*What to produce*
Retype the data exactly. Spelling and punctuation stay as they are.

*Data below*
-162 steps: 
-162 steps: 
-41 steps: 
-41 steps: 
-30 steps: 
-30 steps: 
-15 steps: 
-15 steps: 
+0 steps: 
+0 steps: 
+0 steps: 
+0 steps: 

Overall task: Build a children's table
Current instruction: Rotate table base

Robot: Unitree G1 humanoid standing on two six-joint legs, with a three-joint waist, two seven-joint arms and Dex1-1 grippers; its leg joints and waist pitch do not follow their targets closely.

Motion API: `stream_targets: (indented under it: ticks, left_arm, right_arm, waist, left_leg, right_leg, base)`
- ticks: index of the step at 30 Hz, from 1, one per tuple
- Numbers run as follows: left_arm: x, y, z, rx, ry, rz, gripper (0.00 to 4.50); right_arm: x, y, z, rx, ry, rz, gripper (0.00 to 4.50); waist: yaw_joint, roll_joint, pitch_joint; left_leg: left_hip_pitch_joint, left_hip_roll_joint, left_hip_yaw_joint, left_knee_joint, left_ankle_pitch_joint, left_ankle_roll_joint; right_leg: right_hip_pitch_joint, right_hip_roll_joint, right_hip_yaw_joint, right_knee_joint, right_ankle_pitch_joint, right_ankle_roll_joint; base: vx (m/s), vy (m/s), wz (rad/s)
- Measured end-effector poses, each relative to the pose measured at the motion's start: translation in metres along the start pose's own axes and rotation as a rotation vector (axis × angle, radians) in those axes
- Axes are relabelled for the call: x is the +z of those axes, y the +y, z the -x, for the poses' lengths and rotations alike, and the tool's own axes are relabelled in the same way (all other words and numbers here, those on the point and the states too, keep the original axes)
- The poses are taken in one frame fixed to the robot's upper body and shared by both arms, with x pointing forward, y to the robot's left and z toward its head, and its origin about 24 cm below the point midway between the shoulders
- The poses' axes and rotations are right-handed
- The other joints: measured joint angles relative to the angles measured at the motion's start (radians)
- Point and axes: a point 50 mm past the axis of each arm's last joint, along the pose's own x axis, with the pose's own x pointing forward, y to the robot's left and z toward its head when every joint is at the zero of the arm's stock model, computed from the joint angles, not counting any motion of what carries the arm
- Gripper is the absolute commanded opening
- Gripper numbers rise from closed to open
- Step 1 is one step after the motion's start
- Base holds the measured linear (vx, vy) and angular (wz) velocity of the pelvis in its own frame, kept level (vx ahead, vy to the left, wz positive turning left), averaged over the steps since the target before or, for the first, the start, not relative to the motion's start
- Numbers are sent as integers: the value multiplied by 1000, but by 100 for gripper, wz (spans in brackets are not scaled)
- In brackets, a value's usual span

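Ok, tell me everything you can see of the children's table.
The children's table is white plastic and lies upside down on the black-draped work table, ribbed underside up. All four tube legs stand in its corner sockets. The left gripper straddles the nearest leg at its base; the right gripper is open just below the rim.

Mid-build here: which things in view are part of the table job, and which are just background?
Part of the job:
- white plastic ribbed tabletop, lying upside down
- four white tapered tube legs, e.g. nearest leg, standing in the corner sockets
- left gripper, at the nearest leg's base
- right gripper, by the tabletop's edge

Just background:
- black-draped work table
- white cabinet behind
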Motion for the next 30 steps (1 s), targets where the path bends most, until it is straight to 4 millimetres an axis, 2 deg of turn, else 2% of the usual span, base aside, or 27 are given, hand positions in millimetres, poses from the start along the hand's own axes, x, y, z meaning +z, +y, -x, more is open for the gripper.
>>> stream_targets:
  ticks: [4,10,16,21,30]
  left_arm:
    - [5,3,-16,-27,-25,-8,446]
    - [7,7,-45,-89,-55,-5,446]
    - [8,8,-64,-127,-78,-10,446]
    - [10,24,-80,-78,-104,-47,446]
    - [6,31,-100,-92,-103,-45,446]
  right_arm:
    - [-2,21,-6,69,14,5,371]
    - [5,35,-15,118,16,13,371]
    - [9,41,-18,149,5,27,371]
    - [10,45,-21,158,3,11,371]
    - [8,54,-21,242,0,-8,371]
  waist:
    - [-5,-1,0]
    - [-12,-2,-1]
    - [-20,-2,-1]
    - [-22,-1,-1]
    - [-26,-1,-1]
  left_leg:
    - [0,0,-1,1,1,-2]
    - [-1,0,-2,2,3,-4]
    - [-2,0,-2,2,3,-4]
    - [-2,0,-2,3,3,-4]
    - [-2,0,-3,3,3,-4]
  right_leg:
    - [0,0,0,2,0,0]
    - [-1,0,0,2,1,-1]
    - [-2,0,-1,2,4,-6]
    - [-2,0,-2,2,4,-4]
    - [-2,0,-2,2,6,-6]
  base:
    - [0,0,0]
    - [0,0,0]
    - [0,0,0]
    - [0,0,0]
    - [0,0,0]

*Output below*
-162 steps: 
-162 steps: 
-41 steps: 
-41 steps: 
-30 steps: 
-30 steps: 
-15 steps: 
-15 steps: 
+0 steps: 
+0 steps: 
+0 steps: 
+0 steps: 

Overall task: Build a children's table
Current instruction: Rotate table base

Robot: Unitree G1 humanoid standing on two six-joint legs, with a three-joint waist, two seven-joint arms and Dex1-1 grippers; its leg joints and waist pitch do not follow their targets closely.

Motion API: `stream_targets: (indented under it: ticks, left_arm, right_arm, waist, left_leg, right_leg, base)`
- ticks: index of the step at 30 Hz, from 1, one per tuple
- Numbers run as follows: left_arm: x, y, z, rx, ry, rz, gripper (0.00 to 4.50); right_arm: x, y, z, rx, ry, rz, gripper (0.00 to 4.50); waist: yaw_joint, roll_joint, pitch_joint; left_leg: left_hip_pitch_joint, left_hip_roll_joint, left_hip_yaw_joint, left_knee_joint, left_ankle_pitch_joint, left_ankle_roll_joint; right_leg: right_hip_pitch_joint, right_hip_roll_joint, right_hip_yaw_joint, right_knee_joint, right_ankle_pitch_joint, right_ankle_roll_joint; base: vx (m/s), vy (m/s), wz (rad/s)
- Measured end-effector poses, each relative to the pose measured at the motion's start: translation in metres along the start pose's own axes and rotation as a rotation vector (axis × angle, radians) in those axes
- Axes are relabelled for the call: x is the +z of those axes, y the +y, z the -x, for the poses' lengths and rotations alike, and the tool's own axes are relabelled in the same way (all other words and numbers here, those on the point and the states too, keep the original axes)
- The poses are taken in one frame fixed to the robot's upper body and shared by both arms, with x pointing forward, y to the robot's left and z toward its head, and its origin about 24 cm below the point midway between the shoulders
- The poses' axes and rotations are right-handed
- The other joints: measured joint angles relative to the angles measured at the motion's start (radians)
- Point and axes: a point 50 mm past the axis of each arm's last joint, along the pose's own x axis, with the pose's own x pointing forward, y to the robot's left and z toward its head when every joint is at the zero of the arm's stock model, computed from the joint angles, not counting any motion of what carries the arm
- Gripper is the absolute commanded opening
- Gripper numbers rise from closed to open
- Step 1 is one step after the motion's start
- Base holds the measured linear (vx, vy) and angular (wz) velocity of the pelvis in its own frame, kept level (vx ahead, vy to the left, wz positive turning left), averaged over the steps since the target before or, for the first, the start, not relative to the motion's start
- Numbers are sent as integers: the value multiplied by 1000, but by 100 for gripper, wz (spans in brackets are not scaled)
- In brackets, a value's usual span

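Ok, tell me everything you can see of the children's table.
The children's table is white plastic and lies upside down on the black-draped work table, ribbed underside up. All four tube legs stand in its corner sockets. The left gripper straddles the nearest leg at its base; the right gripper is open just below the rim.

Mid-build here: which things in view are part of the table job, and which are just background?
Part of the job:
- white plastic ribbed tabletop, lying upside down
- four white tapered tube legs, e.g. nearest leg, standing in the corner sockets
- left gripper, at the nearest leg's base
- right gripper, by the tabletop's edge

Just background:
- black-draped work table
- white cabinet behind
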Motion for the next 30 steps (1 s), targets where the path bends most, until it is straight to 4 millimetres an axis, 2 deg of turn, else 2% of the usual span, base aside, or 27 are given, hand positions in millimetres, poses from the start along the hand's own axes, x, y, z meaning +z, +y, -x, more is open for the gripper.
>>> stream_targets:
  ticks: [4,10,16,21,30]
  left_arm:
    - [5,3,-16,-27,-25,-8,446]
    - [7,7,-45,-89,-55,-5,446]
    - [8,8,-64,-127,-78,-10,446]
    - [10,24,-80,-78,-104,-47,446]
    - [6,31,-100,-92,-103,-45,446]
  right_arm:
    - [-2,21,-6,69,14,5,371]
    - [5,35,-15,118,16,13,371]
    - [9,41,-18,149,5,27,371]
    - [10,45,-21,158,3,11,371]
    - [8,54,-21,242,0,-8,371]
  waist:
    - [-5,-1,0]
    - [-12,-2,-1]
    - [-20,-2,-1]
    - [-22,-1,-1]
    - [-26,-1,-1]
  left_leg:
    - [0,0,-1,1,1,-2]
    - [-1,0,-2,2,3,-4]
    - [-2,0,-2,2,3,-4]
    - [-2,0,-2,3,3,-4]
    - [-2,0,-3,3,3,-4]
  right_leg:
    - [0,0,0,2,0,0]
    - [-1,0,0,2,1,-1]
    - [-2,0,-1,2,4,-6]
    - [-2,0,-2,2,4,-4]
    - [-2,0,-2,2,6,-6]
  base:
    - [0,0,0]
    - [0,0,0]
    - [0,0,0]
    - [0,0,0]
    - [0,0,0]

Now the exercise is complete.